WHAT YOU ARE ASKED TO DO:
Return the whole listing, line for line, without the pictures in it.

DATASET EXTRACT:
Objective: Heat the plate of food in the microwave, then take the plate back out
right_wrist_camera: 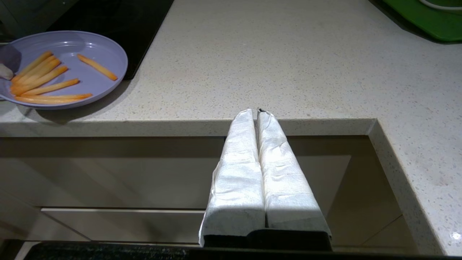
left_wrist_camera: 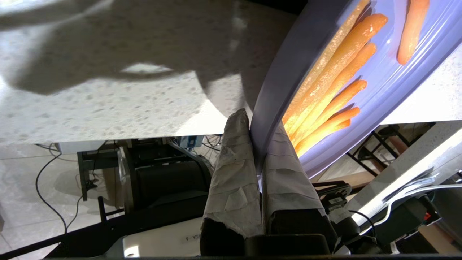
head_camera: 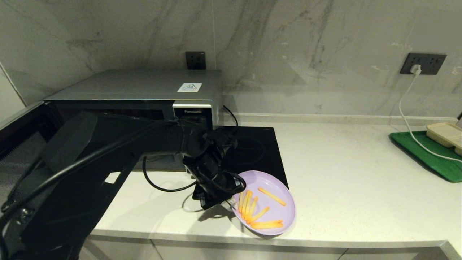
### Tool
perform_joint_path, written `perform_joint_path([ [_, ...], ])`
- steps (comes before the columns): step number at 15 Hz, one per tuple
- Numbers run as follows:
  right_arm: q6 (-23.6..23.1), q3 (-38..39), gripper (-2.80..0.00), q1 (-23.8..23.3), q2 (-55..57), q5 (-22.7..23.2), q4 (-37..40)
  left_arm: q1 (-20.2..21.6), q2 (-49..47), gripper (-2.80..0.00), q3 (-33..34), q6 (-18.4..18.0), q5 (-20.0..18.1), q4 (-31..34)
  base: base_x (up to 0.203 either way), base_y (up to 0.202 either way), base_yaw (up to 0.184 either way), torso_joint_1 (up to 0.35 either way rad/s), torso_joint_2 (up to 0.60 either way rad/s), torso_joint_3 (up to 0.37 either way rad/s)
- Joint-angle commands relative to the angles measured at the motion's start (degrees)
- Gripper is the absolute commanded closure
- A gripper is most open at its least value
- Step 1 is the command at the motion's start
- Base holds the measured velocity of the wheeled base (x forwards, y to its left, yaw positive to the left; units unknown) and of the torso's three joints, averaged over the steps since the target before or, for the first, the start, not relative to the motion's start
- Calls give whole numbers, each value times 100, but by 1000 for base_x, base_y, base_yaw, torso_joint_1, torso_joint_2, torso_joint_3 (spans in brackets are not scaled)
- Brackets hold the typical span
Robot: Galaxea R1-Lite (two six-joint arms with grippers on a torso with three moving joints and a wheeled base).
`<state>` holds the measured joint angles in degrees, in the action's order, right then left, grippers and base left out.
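The lilac plate of food (head_camera: 272,211) with several orange fries is near the counter's front edge, its far side over the black cooktop. My left gripper (head_camera: 232,200) is shut on the plate's left rim; in the left wrist view the taped fingers (left_wrist_camera: 234,144) pinch the rim (left_wrist_camera: 285,68) and the plate looks tilted, lifted off the counter. The silver microwave (head_camera: 144,90) stands at the back left with its door (head_camera: 21,137) swung open to the left. My right gripper (right_wrist_camera: 257,113) is shut and empty, parked below the counter's front edge; that view shows the plate (right_wrist_camera: 97,47) too.
A flat black induction cooktop (head_camera: 260,144) lies right of the microwave. A green tray (head_camera: 426,155) with a beige tray (head_camera: 444,133) sits at the far right, with a white cable (head_camera: 408,108) running to a wall socket. My left arm (head_camera: 108,144) crosses in front of the microwave opening.
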<state>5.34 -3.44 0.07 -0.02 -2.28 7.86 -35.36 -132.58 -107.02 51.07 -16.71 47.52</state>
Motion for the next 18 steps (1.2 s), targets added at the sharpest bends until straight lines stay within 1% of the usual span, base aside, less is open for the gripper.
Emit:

RESULT OF THE EXERCISE:
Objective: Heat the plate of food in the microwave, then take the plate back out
right_wrist_camera: 
left_wrist_camera: 
head_camera: 
### Tool
perform_joint_path, written `perform_joint_path([ [_, ...], ])`
- steps (comes before the columns): step number at 15 Hz, one per tuple
- Numbers run as follows:
  right_arm: q6 (-23.6..23.1), q3 (-38..39), gripper (-2.80..0.00), q1 (-23.8..23.3), q2 (-55..57), q5 (-22.7..23.2), q4 (-37..40)
  left_arm: q1 (-20.2..21.6), q2 (-49..47), gripper (-2.80..0.00), q3 (-33..34), q6 (-18.4..18.0), q5 (-20.0..18.1), q4 (-31..34)
  base: base_x (up to 0.203 either way), base_y (up to 0.202 either way), base_yaw (up to 0.184 either way), torso_joint_1 (up to 0.35 either way rad/s), torso_joint_2 (up to 0.60 either way rad/s), torso_joint_3 (up to 0.37 either way rad/s)
- Joint-angle commands relative to the angles measured at the motion's start (degrees)
- Gripper is the absolute commanded closure
- A gripper is most open at its least value
- Step 1 is the command at the motion's start
- Base holds the measured velocity of the wheeled base (x forwards, y to its left, yaw positive to the left; units unknown) and of the torso's three joints, averaged over the steps since the target before or, for the first, the start, not relative to the motion's start
- Calls give whole numbers, each value times 100, but by 1000 for base_x, base_y, base_yaw, torso_joint_1, torso_joint_2, torso_joint_3 (spans in brackets are not scaled)
- Brackets hold the typical span
Robot: Galaxea R1-Lite (two six-joint arms with grippers on a torso with three moving joints and a wheeled base).
`<state>` holds the measured joint angles in degrees, in the action's order, right then left, grippers and base left out.
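The lilac plate of food (head_camera: 272,211) with several orange fries is near the counter's front edge, its far side over the black cooktop. My left gripper (head_camera: 232,200) is shut on the plate's left rim; in the left wrist view the taped fingers (left_wrist_camera: 234,144) pinch the rim (left_wrist_camera: 285,68) and the plate looks tilted, lifted off the counter. The silver microwave (head_camera: 144,90) stands at the back left with its door (head_camera: 21,137) swung open to the left. My right gripper (right_wrist_camera: 257,113) is shut and empty, parked below the counter's front edge; that view shows the plate (right_wrist_camera: 97,47) too.
A flat black induction cooktop (head_camera: 260,144) lies right of the microwave. A green tray (head_camera: 426,155) with a beige tray (head_camera: 444,133) sits at the far right, with a white cable (head_camera: 408,108) running to a wall socket. My left arm (head_camera: 108,144) crosses in front of the microwave opening.
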<state>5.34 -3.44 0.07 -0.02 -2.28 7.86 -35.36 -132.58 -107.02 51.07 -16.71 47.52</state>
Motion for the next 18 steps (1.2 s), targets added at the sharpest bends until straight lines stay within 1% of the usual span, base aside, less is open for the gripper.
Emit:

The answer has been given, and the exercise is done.